Robin and Paul both pointed to some existing but meaningful unfinished debate in the space.
--- By Asya Bergal
One minor quibble with this post's language, rather than any of its actual claims: The title includes the phrase "safety by default", and the terms "optimism" and "optimist" are repeatedly applied to these researchers or their views. The title is reasonable in a sense, as these interviews were partially/mostly about whether AI would be "safe by default", or why we might believe that it would be, or why these researchers believe that that's likely. And the use of "optimism"/"optimist" are reasonable in a sense, as these researchers were discussing why they're relatively optimistic, compared to something like e.g. the "typical MIRI view".
But it seems potentially misleading to use those phrases here without emphasising (or at least mentioning) that at least some of these researchers think there's a greater than 1% chance of extinction or other existential catastrophe as a result of AI. E.g., the statement "Rohin reported an unusually large (90%) chance that AI systems will be safe without additional intervention" implies a 10% credence that that won't be the case (and Paul and Adam seem to share very roughly similar views, based on Rohin's summaries). Relevant quote from The Precipice:
And in this case, the stakes are far greater (meaning no offence to Isidor Rabi).
My guess would be that a decent portion of people who (a) were more used to something like the FHI/80k/Oxford views, and less used to the MIRI/Bay Area views, and (b) read this without having read the interviews in great detail, might think that these researchers believe something like "The chance things go wrong is too small to be worth anyone else worrying about." Which doesn't seem accurate, at least for Rohin, Paul, and Adam.

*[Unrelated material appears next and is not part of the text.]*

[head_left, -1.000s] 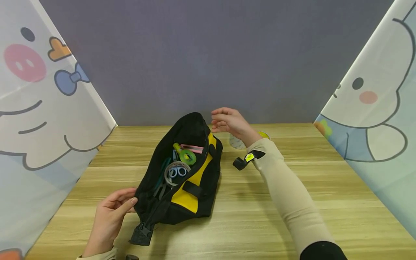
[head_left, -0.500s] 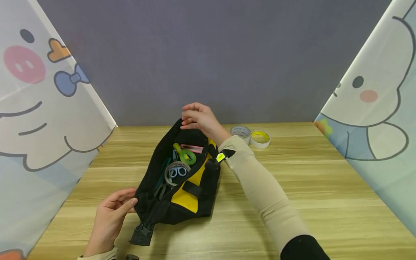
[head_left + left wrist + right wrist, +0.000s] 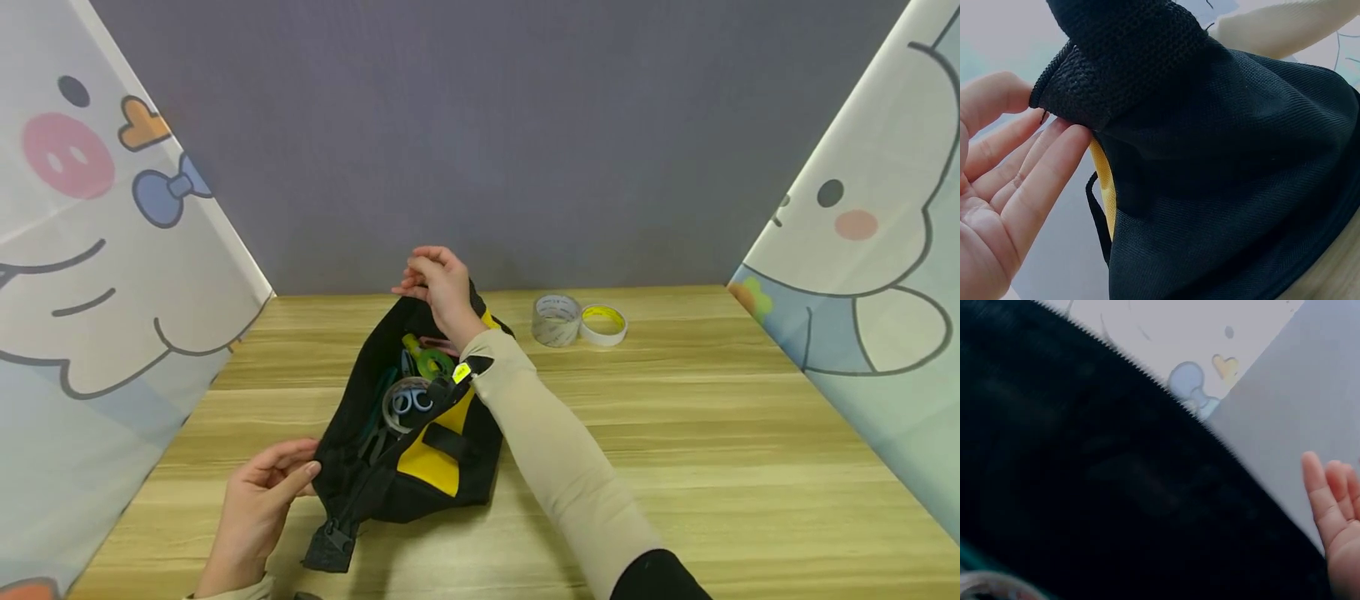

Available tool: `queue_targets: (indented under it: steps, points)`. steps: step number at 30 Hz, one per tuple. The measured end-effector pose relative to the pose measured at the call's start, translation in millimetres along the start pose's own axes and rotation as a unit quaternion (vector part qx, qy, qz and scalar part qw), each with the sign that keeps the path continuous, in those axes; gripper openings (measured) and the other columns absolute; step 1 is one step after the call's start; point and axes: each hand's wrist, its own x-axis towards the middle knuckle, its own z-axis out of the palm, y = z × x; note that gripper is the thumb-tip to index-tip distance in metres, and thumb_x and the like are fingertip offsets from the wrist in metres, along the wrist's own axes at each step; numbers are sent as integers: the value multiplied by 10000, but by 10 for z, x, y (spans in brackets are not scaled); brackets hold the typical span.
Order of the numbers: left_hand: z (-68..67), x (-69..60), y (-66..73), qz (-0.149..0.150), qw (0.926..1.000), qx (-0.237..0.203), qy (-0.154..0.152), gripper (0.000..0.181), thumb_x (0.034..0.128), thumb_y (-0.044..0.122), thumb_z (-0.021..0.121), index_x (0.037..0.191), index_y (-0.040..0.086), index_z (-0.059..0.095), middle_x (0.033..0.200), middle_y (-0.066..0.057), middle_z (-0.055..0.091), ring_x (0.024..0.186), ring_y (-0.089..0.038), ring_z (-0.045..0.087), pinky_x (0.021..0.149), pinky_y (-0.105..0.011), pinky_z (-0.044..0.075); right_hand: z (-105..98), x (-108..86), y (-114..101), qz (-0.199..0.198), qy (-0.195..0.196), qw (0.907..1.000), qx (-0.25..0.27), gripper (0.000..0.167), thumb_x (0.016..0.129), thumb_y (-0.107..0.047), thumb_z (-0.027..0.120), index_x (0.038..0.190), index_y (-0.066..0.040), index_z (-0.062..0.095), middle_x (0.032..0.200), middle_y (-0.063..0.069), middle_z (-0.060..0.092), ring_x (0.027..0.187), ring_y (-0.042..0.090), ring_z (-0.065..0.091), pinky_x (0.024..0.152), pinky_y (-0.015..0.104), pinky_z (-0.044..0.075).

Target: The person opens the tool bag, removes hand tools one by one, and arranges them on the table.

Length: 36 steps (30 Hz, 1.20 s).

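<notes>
A black and yellow zip tool bag [image 3: 420, 467] stands unzipped on the table in the head view. Inside lie scissors with blue handles [image 3: 412, 402], a tape roll [image 3: 392, 408], a green tape-like piece [image 3: 433, 365] and a pink item [image 3: 438, 343], partly covered by the right wrist. My left hand [image 3: 258, 500] pinches the near left edge of the bag; in the left wrist view, thumb and fingertips meet at its black fabric [image 3: 1222, 162]. Over the bag's far end is my right hand [image 3: 442, 287], fingers loosely extended with nothing visible in them, beside the zipper edge [image 3: 1166, 387].
A clear tape roll [image 3: 556, 321] and a white tape roll with a yellow inside [image 3: 603, 325] stand side by side at the back right. A grey panel [image 3: 480, 142] closes off the table's [image 3: 712, 433] far side. Printed cartoon sheets [image 3: 877, 208] flank it.
My right hand has moved left from the bag's far right side across its far end, uncovering both tape rolls on the table. My left hand keeps its hold on the bag's edge.
</notes>
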Motion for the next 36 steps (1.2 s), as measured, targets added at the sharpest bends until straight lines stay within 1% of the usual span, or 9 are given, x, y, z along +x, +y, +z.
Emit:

To be clear: I don't think you're intending to convey that message. And I definitely wouldn't want to try shut down any statements about AI that don't sound like "this is a huge deal, everyone get in here now!" I'm just a bit concerned about posts accidentally conveying an overly optimistic/sanguine message when that wasn't actually their intent, and when it wasn't supported by the arguments/evidence provided.
(Something informing this comment is my past experience reading a bunch of cognitive science work on how misinformation spreads and can be sticky. Some discussion here, and a particularly relevant paper here.)